* Directions:
What is needed is an exact copy of every line in the listing.

* Supplied material:
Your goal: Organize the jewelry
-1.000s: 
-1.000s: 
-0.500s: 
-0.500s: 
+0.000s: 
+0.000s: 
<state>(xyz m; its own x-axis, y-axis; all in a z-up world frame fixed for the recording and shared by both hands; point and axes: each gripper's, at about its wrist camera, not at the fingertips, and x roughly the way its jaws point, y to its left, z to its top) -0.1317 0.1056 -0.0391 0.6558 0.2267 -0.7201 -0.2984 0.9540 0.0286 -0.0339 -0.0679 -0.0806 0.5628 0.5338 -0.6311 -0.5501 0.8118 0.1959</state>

* Result:
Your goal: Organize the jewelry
-1.000s: 
-1.000s: 
-0.500s: 
-0.500s: 
+0.000s: 
+0.000s: 
<state>(xyz m; its own x-axis, y-axis; all in a z-up world frame fixed for the recording and shared by both hands; point and axes: each gripper's, at about its wrist camera, not at the fingertips, and x roughly the way its jaws point, y to its left, z to its top) -0.1317 0.1056 -0.0391 0.6558 0.2267 -0.7201 -0.2984 0.9540 0.0286 -0.0339 -0.0679 -0.0806 0.5628 0.5338 -0.6311 -0.5501 0.8118 0.1959</state>

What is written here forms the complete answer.